I wrote a post recently about my 2nd great grandmother, Annie Noble Luce. I had occasion to look at and link to the entry about her in Book of the Pioneers.
She says there her parents were John and Elizabeth Quarmby.
We had no information beyond that until her grandson James Marker (1899-1980) decided to tackle the problem of tracing her ancestry. He preserved from his mother Hattie (Luce) Marker a tradition that Annie was less sure about her parents’ names than her statement to the pioneer committee implied. According to Cousin James, his grandmother thought her parents’ names were John or William and Ann or Elizabeth. She was so young when she was orphaned, she didn’t know her birthdate, nor was she even sure about the year. At different times in her life, he said, she used four different dates, all of which were birthdates of her childhood friends.* She knew her original surname was Quarmby only because when she was growing up the Noble family had a trunk with the name Quarmby carved on the handle. They told her it had belonged to her parents but after she left home the Nobles kept it and refused to let her have it.
Cousin James did quite a bit of work. For example, he extracted every entry for the surname Quarmby (and variations) on the 1841 and 1851 English censuses. Quarmby is a relatively rare surname but not so rare as to make that an easy project. He ordered records from Somerset House. He looked at American immigration records. And in the end he was able to piece together enough family pictures to make an educated guess about Annie’s parents.
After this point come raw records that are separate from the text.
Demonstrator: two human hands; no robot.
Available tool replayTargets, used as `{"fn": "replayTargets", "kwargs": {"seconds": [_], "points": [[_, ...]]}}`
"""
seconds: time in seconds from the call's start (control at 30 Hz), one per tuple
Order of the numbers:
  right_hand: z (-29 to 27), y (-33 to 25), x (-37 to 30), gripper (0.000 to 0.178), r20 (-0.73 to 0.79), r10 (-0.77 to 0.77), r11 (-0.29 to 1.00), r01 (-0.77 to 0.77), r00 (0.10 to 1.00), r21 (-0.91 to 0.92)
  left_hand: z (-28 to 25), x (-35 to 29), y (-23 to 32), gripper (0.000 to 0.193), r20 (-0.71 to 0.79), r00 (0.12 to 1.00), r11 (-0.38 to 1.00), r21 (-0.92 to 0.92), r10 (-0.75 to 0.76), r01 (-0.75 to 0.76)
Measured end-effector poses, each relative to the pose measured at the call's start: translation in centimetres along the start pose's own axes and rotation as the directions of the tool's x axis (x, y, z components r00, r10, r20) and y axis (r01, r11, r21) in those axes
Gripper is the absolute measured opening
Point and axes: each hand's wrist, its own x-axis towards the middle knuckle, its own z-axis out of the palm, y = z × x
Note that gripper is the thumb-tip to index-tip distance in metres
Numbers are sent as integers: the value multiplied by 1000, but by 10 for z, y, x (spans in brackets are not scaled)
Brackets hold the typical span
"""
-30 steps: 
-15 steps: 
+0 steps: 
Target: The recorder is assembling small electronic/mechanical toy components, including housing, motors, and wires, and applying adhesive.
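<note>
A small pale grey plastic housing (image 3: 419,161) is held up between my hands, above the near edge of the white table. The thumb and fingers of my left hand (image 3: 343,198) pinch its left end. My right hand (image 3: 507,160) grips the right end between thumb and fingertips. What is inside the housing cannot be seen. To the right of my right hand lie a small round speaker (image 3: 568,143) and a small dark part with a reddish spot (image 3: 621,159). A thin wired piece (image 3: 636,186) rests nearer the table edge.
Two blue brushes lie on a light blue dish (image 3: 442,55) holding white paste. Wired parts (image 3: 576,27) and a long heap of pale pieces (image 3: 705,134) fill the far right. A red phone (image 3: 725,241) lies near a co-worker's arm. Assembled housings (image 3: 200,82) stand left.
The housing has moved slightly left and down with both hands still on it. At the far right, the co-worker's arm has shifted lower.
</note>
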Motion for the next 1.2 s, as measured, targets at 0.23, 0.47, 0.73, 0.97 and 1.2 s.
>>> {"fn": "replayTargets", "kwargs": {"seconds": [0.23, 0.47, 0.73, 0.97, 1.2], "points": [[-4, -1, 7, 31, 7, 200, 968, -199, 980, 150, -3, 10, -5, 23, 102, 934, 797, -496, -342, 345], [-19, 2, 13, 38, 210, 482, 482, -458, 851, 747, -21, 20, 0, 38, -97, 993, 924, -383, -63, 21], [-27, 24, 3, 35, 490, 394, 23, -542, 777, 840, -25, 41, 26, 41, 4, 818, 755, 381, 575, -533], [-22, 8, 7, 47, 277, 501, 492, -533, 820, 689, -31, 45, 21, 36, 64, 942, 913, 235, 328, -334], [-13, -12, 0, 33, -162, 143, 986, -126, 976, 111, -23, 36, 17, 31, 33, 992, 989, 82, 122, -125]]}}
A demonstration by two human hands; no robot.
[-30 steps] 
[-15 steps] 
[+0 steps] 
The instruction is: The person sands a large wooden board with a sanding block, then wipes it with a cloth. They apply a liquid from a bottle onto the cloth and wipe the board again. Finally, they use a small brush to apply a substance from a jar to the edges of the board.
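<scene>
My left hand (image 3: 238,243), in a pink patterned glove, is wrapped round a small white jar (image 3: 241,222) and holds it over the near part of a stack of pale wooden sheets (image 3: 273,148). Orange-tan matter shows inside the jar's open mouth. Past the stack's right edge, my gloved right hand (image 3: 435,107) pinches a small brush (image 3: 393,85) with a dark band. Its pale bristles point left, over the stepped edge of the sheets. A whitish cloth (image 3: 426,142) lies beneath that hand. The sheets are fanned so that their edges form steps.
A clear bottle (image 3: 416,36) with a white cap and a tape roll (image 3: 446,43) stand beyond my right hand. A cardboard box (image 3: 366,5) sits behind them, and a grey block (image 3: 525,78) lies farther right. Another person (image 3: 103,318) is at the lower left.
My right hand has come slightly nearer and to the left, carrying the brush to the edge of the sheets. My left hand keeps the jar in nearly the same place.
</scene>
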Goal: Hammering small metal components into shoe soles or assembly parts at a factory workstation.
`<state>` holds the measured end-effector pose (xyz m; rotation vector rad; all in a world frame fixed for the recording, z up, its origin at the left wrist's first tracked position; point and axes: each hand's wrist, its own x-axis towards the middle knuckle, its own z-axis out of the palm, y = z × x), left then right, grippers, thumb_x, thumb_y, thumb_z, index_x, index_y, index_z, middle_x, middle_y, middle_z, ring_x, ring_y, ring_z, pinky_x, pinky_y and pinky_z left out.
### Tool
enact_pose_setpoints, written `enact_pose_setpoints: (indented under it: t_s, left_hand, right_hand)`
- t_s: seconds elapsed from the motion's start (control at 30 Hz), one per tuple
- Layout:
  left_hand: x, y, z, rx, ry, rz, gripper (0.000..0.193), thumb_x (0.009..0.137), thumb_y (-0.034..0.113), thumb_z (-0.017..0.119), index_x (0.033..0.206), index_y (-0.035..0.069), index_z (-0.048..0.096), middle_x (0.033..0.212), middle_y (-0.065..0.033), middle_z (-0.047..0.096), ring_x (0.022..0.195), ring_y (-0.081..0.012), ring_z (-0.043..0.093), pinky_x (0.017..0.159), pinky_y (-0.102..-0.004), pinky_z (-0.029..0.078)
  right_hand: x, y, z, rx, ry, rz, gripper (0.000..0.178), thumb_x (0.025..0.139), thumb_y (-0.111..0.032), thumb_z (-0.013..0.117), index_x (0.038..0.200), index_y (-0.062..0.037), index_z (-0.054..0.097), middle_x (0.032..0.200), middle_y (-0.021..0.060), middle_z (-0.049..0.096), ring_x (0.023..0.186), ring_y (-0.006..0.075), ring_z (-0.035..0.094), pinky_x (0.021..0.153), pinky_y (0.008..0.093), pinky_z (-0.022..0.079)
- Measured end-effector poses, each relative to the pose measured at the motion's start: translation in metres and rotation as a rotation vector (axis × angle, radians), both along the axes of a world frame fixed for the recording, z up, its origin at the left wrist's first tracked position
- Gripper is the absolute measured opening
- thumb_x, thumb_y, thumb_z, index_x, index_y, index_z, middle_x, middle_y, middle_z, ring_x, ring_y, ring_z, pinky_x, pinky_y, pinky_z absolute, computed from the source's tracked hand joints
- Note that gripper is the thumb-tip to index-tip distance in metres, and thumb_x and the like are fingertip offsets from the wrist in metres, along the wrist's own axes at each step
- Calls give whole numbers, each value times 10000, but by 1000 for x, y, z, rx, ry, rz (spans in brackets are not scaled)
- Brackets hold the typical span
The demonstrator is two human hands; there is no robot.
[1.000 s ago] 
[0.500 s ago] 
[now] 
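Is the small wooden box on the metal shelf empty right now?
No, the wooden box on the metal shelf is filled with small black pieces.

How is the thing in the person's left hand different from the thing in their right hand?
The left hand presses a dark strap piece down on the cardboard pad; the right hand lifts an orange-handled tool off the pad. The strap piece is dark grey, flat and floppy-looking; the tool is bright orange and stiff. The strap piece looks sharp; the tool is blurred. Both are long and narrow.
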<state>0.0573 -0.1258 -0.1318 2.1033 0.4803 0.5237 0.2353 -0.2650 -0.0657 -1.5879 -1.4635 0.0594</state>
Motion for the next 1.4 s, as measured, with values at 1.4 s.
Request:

Cousin James thought Annie’s parents were John and Ann, not John and Elizabeth. As his research progressed he became nearly certain they were the John Quarmby and Ann Wagstaff married at Huddersfield St. Peter in 1821. He was fairly certain John and Ann were converts at the Mormon mission in Manchester, partly because of the size and importance of the mission there, and partly because the surname Quarmby is much more common in the north; it originated in Yorkshire and is still concentrated there. In miscellaneous records there is a John and Ann living on the outskirts of Manchester. There is no record of their emigration, but he found three ships arriving at New Orleans in the summer of 1845 for which no passenger lists survive. He speculated that Annie’s vague memory of a William and an Elizabeth might have been the names of older siblings, who perhaps survived childhood and the trip to America but died soon after, probably at Nauvoo. Annie’s father was almost certainly the John Quarmby who was reported at General Conference as being recently deceased. There were some other odds and ends, possibilities that didn’t quite pan out but which he kept on the table. A Basil Quarmby at St. Louis, for example.
Subsequent generations have built this body of work into a seemingly definitive genealogy, with Annie’s parents now said at FamilySearch to have been John Quarmby and Ann Wagstaff. In the past few years Ann Wagstaff has become Hannah, because it fits better with the theory.
There are a few dissenters with this theory or that. I might be one of them. I think sometimes that I’m now the only one still alive who remembers that Cousin James was tentative about his conclusions. And maybe I’m wrong. I find vague references here and there to suggest the names John Quarmby (son of Joseph) and Ann Wagstaff (daughter of James) might be supported by contemporary records in Nauvoo. I’m just not able to pin anyone down to the details.
My thought, heretical though it be, is that the Noble family would have known the name of Annie’s mother, probably better than they knew anything else about her background. (Maybe they also knew her father John Quarmby before his death.) That means, I think, Annie herself, despite her age when she was orphaned, had heard and knew the names of her parents. It was not, as so often implied, a case where Annie was “too young to remember”. We descendants have overstated the tradition about her doubts because the doubts allow us to shoehorn the evidence into a good theory.
* I have no further information here. I wish I did. Who were these friends? How did Cousin James identify them? Did he just find other girls in pioneer Utah who were born on particular months and days, then conclude they must have been Annie’s friends? Did he look specifically for girls whose families lived in the same ward? Or did was there a family tradition about these girls? I just don’t know.